Development of AI System for Game Dialogue and Quest Generation
Narrative is one of the last bastions where game developers haven't applied automation. Generative AI fundamentally changes this: not replacing screenwriters, but giving them a tool for scaling. The system we build generates contextually coherent dialogues and procedural quests while preserving character voice and world lore.
System Architecture
Core — fine-tuned LLM (LLaMA 3 70B or Mistral Large) with RAG component for access to game world knowledge base:
Knowledge Base Layer:
- Vector storage (Chroma/Qdrant) with descriptions of characters, factions, locations, backstories
- Graph database (Neo4j) for relationships between NPCs, quest dependencies, progression flags
- World state system — game variables affecting generation
Generation Layer:
- Fine-tuned LLM with LoRA adapter on dialogue examples from game (minimum 10K examples)
- Constrained decoding for format compliance (JSON with dialogue branches, conditions, triggers)
- Character Voice Model — separate adapter for each key character
Orchestration Layer:
- LangGraph for managing multi-step quest generation
- Narrative consistency validator (checking contradictions with knowledge base)
- Integration bridge for Unreal Engine (via REST API or UE Python)
Types of Generated Content
NPC Dialogues:
- Lines with branching (support for Twine/Ink/Yarn Spinner formats)
- Contextual reactions to player actions (NPC killing, faction choice, quest progress)
- Idle phrases, ambient conversations between NPCs
Quests:
- Basic structure: objective, task chain, rewards, failure conditions
- Random side quests considering current region and character level
- Procedural dungeon missions with dynamic descriptions
Development Pipeline
Weeks 1–4: Collection and annotation of existing narrative content. Building game world Knowledge Graph. Vector index configuration.
Weeks 5–9: Fine-tuning base LLM on dialogue corpus. Developing prompt system with chain-of-thought reasoning for quest logic. First iterations with narrator team.
Weeks 10–14: Engine integration. Real-time generation setup (target latency — up to 2 seconds per line). Caching implementation for repeated contexts.

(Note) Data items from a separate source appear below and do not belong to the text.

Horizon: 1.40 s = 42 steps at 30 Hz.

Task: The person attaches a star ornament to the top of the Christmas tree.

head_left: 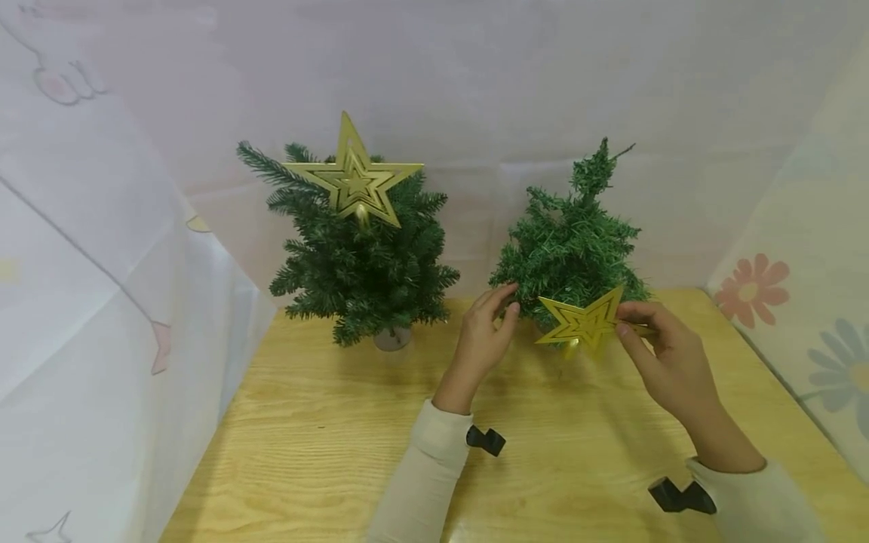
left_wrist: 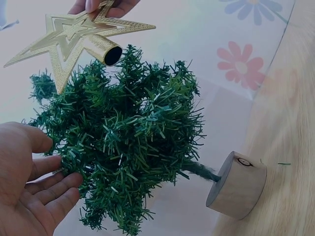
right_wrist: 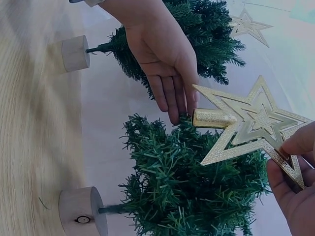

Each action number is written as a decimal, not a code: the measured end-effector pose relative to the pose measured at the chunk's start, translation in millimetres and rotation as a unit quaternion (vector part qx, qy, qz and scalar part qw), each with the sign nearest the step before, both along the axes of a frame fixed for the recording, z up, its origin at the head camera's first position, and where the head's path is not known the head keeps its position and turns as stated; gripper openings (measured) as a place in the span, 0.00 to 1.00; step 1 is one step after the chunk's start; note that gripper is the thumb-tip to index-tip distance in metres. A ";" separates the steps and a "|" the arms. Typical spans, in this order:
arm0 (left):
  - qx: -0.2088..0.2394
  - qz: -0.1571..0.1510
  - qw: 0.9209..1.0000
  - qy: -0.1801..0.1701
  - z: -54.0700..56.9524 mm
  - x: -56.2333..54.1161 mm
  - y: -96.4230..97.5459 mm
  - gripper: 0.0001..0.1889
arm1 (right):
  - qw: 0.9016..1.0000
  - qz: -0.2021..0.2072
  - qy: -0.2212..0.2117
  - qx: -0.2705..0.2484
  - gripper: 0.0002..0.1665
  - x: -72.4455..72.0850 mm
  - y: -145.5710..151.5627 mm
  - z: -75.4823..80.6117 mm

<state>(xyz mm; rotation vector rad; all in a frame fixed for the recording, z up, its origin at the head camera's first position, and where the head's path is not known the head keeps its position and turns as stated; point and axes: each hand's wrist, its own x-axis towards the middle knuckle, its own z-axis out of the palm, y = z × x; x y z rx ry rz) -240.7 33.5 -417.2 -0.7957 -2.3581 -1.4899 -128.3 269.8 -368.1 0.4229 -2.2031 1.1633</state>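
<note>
My right hand (head_left: 668, 354) pinches one point of a gold star tree topper (head_left: 582, 320) between thumb and fingers. The star has nested cut-out outlines and a short hollow tube (left_wrist: 106, 50) at its base. It is held in front of the small green Christmas tree (head_left: 573, 241) on the right. My left hand (head_left: 483, 332) is at that tree's left side, fingers loosely extended, fingertips right at the branches in the left wrist view. The tree stands on a round wooden base (left_wrist: 237, 184), which the star mostly hides in the head view.
A fuller, darker tree (head_left: 366, 264) stands to the left on the wooden table (head_left: 319, 452), with another gold star (head_left: 356, 181) at its top. Pale printed cloth (head_left: 475, 90) hangs behind and at both sides. Small green bits (right_wrist: 44, 203) lie near the right tree's base.
</note>
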 end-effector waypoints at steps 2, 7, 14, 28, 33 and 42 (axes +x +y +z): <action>0.001 -0.001 1.000 0.001 0.4 -0.2 -0.4 0.22 | 1.000 0.000 0.001 -0.005 0.17 -0.8 0.0 1.4; -0.003 -0.001 1.000 -0.002 1.1 0.4 -2.4 0.23 | 1.000 -0.008 0.006 0.000 0.16 -4.1 0.3 4.8; 0.000 -0.002 1.000 0.007 0.6 0.2 -2.7 0.23 | 1.000 -0.018 0.016 -0.002 0.14 -10.1 1.8 12.1; 0.006 -0.012 1.000 0.011 2.3 1.0 -1.9 0.24 | 1.000 -0.029 0.011 -0.008 0.13 -11.8 3.7 29.9; 0.007 -0.015 1.000 0.008 3.3 0.8 -2.2 0.24 | 0.999 -0.019 0.025 -0.016 0.13 -12.6 3.3 35.8; 0.010 -0.017 1.000 0.009 1.9 0.1 -3.0 0.24 | 0.999 -0.018 0.014 -0.036 0.13 -10.4 -0.2 40.6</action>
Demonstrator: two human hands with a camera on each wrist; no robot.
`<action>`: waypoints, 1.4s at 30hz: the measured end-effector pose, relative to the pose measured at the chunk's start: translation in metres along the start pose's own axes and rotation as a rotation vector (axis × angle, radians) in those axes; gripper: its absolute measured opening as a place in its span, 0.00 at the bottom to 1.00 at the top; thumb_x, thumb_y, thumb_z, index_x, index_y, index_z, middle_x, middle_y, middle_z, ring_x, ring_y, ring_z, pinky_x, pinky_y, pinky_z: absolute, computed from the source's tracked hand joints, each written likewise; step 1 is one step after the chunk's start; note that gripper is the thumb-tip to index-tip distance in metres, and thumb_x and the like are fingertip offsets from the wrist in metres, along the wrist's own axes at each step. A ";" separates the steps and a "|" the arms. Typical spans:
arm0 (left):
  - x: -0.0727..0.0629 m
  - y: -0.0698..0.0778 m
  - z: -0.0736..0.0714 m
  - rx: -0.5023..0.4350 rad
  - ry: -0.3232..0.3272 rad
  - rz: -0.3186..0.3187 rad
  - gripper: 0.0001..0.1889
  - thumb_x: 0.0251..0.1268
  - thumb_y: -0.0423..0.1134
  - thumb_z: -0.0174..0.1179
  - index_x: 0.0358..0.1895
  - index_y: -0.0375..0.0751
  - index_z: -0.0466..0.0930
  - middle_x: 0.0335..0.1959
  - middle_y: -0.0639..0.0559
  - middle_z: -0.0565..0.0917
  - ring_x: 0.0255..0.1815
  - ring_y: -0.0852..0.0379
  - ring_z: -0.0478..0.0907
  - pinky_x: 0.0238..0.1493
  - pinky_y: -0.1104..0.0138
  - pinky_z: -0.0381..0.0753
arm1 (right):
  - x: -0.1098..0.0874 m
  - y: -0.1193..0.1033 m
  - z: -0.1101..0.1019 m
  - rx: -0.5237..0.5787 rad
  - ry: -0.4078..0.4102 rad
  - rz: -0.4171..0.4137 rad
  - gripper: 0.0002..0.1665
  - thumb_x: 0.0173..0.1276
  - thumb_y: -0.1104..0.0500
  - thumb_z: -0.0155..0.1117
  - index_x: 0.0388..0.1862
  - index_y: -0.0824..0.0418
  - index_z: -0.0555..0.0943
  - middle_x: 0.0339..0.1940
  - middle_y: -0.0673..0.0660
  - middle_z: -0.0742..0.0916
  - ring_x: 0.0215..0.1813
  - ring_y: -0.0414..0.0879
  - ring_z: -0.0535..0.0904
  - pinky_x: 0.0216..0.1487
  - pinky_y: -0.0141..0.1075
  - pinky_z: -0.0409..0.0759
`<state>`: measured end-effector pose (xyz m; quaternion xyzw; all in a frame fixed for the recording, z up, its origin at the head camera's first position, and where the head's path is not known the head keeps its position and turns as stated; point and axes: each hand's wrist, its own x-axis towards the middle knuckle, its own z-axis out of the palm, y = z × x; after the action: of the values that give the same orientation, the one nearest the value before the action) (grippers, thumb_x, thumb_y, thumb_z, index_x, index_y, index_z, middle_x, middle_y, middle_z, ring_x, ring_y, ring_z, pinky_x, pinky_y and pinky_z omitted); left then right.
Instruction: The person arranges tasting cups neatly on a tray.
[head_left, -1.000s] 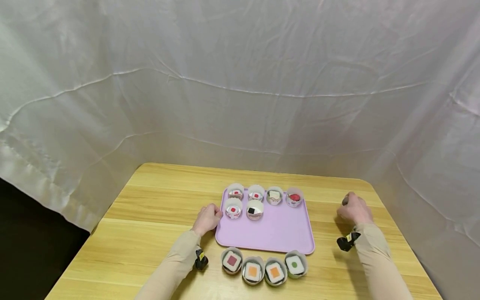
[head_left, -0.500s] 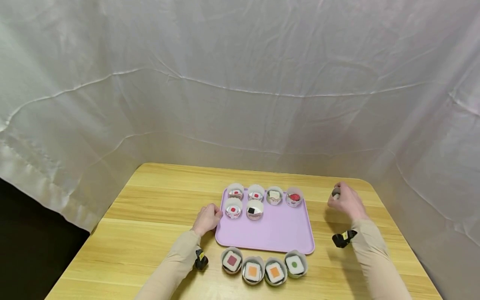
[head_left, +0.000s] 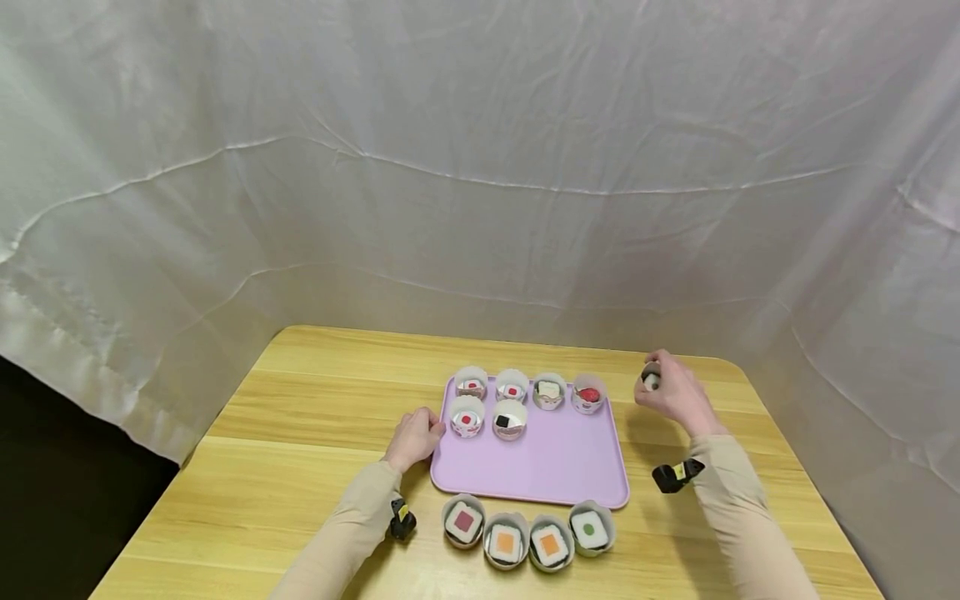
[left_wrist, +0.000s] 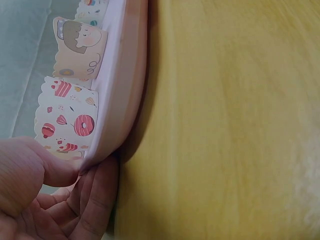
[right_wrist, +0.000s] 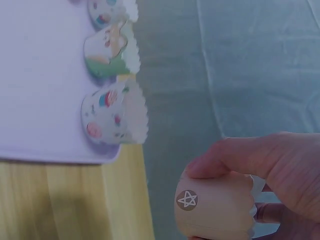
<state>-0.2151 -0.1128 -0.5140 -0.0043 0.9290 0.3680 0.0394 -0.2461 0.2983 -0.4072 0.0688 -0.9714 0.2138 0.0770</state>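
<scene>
My left hand [head_left: 411,439] pinches the left rim of the lilac tray [head_left: 555,462], its thumb above the edge and its fingers beneath, as the left wrist view shows. At the right, my right hand [head_left: 678,396] grips a paper baking cup [right_wrist: 215,207], beige with a star printed in a brown disc. In the head view something white shows inside that cup. It is held above the table, to the right of the tray. Nearest it on the tray is a cup with a red filling [head_left: 589,395] at the far right corner.
Several filled cups stand at the tray's back and left, one with a black square [head_left: 504,422]. In front of the tray are cups topped with a dark red square [head_left: 464,522], orange squares [head_left: 506,543] and a green dot [head_left: 589,529]. Grey curtain [head_left: 480,208] hangs behind the table.
My right hand has moved left and farther back with the baking cup, closer to the tray. The left hand, the tray and the other cups have stayed put.
</scene>
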 end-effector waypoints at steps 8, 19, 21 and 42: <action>0.001 -0.001 0.001 -0.001 -0.006 -0.006 0.08 0.71 0.37 0.57 0.36 0.35 0.80 0.29 0.44 0.83 0.31 0.53 0.78 0.32 0.65 0.75 | 0.001 -0.021 -0.001 0.008 0.009 -0.065 0.29 0.55 0.61 0.63 0.56 0.71 0.74 0.43 0.69 0.84 0.39 0.57 0.79 0.37 0.45 0.76; 0.001 0.000 0.000 -0.004 -0.005 -0.004 0.08 0.71 0.37 0.57 0.37 0.35 0.81 0.30 0.44 0.84 0.31 0.53 0.78 0.32 0.65 0.75 | 0.003 -0.047 0.006 0.022 -0.033 -0.107 0.29 0.55 0.62 0.68 0.56 0.69 0.74 0.47 0.70 0.85 0.44 0.61 0.81 0.44 0.55 0.79; 0.002 -0.001 0.000 -0.001 -0.005 -0.007 0.08 0.72 0.37 0.57 0.37 0.35 0.81 0.31 0.44 0.84 0.32 0.53 0.78 0.33 0.65 0.75 | 0.004 -0.052 0.008 0.032 -0.041 -0.118 0.29 0.56 0.62 0.69 0.57 0.69 0.74 0.48 0.70 0.85 0.46 0.62 0.82 0.47 0.57 0.80; 0.001 0.001 0.000 0.004 -0.002 -0.012 0.09 0.72 0.38 0.57 0.37 0.35 0.80 0.31 0.44 0.83 0.32 0.52 0.78 0.33 0.64 0.76 | 0.006 -0.080 0.049 0.058 -0.085 -0.278 0.30 0.50 0.66 0.73 0.53 0.69 0.76 0.47 0.68 0.86 0.48 0.61 0.83 0.51 0.56 0.82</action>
<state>-0.2156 -0.1121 -0.5139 -0.0092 0.9296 0.3661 0.0424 -0.2449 0.2051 -0.4177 0.2140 -0.9482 0.2261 0.0628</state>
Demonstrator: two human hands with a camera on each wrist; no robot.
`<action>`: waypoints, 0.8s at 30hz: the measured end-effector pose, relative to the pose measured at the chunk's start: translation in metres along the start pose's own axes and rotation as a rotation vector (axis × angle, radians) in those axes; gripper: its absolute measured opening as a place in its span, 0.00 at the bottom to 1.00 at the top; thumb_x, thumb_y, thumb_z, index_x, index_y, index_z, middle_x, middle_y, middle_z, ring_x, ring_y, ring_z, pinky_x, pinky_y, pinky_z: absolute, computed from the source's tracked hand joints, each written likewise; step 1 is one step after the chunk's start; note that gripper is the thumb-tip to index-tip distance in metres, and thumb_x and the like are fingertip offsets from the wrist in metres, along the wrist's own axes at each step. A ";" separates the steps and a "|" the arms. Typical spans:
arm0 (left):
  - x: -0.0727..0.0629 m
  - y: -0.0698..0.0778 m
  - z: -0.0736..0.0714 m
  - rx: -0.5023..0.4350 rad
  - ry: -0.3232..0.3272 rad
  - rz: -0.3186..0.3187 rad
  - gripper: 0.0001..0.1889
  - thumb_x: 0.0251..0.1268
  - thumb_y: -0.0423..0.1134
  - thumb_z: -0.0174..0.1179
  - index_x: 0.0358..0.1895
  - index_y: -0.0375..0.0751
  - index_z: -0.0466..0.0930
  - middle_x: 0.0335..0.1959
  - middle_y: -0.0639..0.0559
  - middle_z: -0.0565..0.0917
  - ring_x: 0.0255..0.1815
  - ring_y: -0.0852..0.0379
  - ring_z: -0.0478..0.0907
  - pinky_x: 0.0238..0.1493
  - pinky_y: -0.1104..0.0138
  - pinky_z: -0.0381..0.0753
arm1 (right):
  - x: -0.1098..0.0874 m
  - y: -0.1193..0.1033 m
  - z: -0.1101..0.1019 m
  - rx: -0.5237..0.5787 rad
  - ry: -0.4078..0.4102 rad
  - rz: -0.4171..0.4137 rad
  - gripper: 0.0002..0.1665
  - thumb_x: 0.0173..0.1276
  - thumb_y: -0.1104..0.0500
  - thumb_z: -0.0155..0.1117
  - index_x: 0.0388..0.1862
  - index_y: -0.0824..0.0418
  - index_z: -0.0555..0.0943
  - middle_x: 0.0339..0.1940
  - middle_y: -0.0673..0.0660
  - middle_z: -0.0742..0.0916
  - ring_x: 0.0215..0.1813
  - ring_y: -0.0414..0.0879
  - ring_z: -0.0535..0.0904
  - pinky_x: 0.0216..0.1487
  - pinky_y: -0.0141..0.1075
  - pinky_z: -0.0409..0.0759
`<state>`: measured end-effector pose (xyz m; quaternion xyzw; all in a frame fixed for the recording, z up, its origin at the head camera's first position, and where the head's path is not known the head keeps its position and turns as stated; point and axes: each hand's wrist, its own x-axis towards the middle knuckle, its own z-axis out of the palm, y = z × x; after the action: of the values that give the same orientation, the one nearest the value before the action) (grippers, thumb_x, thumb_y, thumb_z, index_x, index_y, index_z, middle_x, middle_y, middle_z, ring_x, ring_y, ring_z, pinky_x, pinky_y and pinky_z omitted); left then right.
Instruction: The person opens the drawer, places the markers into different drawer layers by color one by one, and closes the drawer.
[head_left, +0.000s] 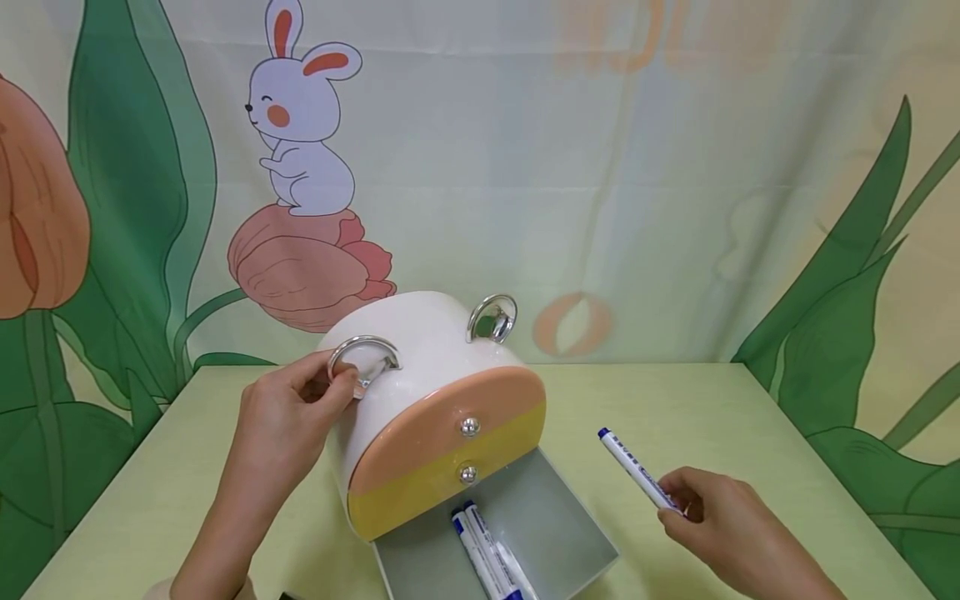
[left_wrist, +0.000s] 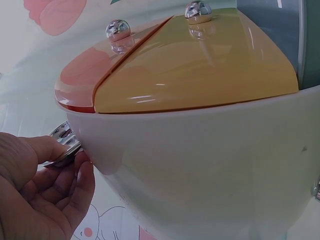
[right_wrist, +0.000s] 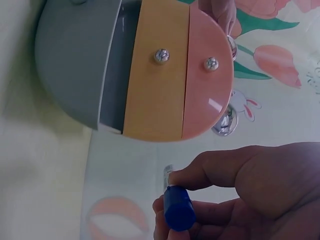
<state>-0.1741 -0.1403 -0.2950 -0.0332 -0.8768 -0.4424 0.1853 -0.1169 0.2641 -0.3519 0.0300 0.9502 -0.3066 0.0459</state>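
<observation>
A white rounded drawer box (head_left: 405, 333) stands on the table, with an orange drawer front (head_left: 420, 417) above a yellow one (head_left: 405, 492). Its lowest drawer (head_left: 577, 517), grey-green inside, is pulled out and holds blue-and-white markers (head_left: 480, 550) lying side by side. At the box's left side, my left hand (head_left: 292, 417) pinches a silver ring handle (head_left: 367, 342) between thumb and fingers. To the right of the drawer, my right hand (head_left: 727, 525) holds another blue-and-white marker (head_left: 633, 467) by one end, tilted and apart from the box. In the right wrist view its blue end (right_wrist: 179, 210) faces the camera.
A second silver ring (head_left: 495, 318) sits on the box's right side, and round silver knobs (head_left: 469, 427) mark the upper drawer fronts. Behind the pale green table (head_left: 675, 400) hangs a printed cloth (head_left: 480, 150) with a rabbit and tulips. A small dark object (head_left: 288, 596) shows at the bottom edge.
</observation>
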 end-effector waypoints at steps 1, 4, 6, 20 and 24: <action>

Weeks 15–16: QA testing for narrative contradictions, toxic content, character out-of-character behavior.
Quality Metrics
| Metric | Target Value |
|---|---|
| Character Voice Consistency (screenwriter assessment) | >4.2/5 |
| Lore Contradiction Rate | <3% |
| Player Engagement (time per dialogue) | +15% vs baseline |
| Unique Quest Generation | <500 ms (with cache) |
| Phrase Repetition (n-gram overlap) | <8% |
Export Formats
Native support for Twine (JSON), Ink (.ink), Yarn Spinner, Unreal Engine Dialogue Graph, FountainHead. Custom formats implemented via adapter in 3–5 days.
Human-in-the-Loop
System proposes, humans finalize. Built-in editorial interface (web application) allows narrators to accept/reject/edit generations while maintaining feedback loop for model improvement. After 2–3 iterations, percentage of accepted generations without edits reaches 70–80%.
Scaling
When connecting multiple projects — Multi-LoRA serving: one base LLM instance, multiple LoRA adapters switch by project_id. Infrastructure cost savings — 60–70% compared to separate models.